START Listed records

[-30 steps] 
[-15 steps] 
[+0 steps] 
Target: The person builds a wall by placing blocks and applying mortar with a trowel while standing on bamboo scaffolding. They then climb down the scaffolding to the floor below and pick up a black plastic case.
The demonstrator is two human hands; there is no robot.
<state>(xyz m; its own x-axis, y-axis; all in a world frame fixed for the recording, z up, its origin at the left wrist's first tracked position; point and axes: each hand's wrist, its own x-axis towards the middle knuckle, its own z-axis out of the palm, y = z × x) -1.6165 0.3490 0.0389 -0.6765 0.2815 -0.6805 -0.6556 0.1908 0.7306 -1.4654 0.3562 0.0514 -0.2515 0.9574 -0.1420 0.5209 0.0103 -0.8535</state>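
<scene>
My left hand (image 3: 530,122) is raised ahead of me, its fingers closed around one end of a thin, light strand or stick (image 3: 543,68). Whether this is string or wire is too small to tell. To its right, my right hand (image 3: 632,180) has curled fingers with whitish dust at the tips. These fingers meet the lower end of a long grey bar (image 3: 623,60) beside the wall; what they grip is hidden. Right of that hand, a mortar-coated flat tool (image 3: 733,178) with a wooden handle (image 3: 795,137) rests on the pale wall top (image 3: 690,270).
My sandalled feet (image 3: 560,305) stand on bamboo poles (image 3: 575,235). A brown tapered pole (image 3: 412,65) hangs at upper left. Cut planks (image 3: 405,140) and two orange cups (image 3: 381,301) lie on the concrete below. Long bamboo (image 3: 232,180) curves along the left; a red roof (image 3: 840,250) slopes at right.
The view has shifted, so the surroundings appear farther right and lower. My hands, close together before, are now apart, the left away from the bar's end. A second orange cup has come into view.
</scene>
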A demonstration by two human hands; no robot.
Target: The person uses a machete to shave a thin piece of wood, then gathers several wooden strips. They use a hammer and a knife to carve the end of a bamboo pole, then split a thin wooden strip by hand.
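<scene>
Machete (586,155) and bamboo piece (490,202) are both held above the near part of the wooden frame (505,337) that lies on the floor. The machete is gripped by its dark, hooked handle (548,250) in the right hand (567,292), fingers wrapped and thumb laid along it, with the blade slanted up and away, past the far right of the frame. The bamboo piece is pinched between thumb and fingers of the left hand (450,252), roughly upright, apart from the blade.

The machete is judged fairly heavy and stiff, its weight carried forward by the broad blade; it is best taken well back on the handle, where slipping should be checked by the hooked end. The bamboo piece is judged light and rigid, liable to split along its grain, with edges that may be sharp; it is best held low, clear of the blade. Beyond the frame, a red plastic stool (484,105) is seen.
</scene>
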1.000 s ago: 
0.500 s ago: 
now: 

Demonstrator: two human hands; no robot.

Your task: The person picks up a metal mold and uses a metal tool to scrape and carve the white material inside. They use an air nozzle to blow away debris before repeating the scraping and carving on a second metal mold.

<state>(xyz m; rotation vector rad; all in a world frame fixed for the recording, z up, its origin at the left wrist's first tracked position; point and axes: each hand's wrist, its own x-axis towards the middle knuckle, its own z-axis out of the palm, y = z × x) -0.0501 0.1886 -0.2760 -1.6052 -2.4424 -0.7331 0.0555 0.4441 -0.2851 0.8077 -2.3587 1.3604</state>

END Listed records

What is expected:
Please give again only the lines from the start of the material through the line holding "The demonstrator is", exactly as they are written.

Response to this exercise:
[-30 steps] 
[-15 steps] 
[+0 steps] 
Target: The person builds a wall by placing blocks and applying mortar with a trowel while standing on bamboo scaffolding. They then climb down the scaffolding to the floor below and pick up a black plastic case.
The demonstrator is two human hands; there is no robot.

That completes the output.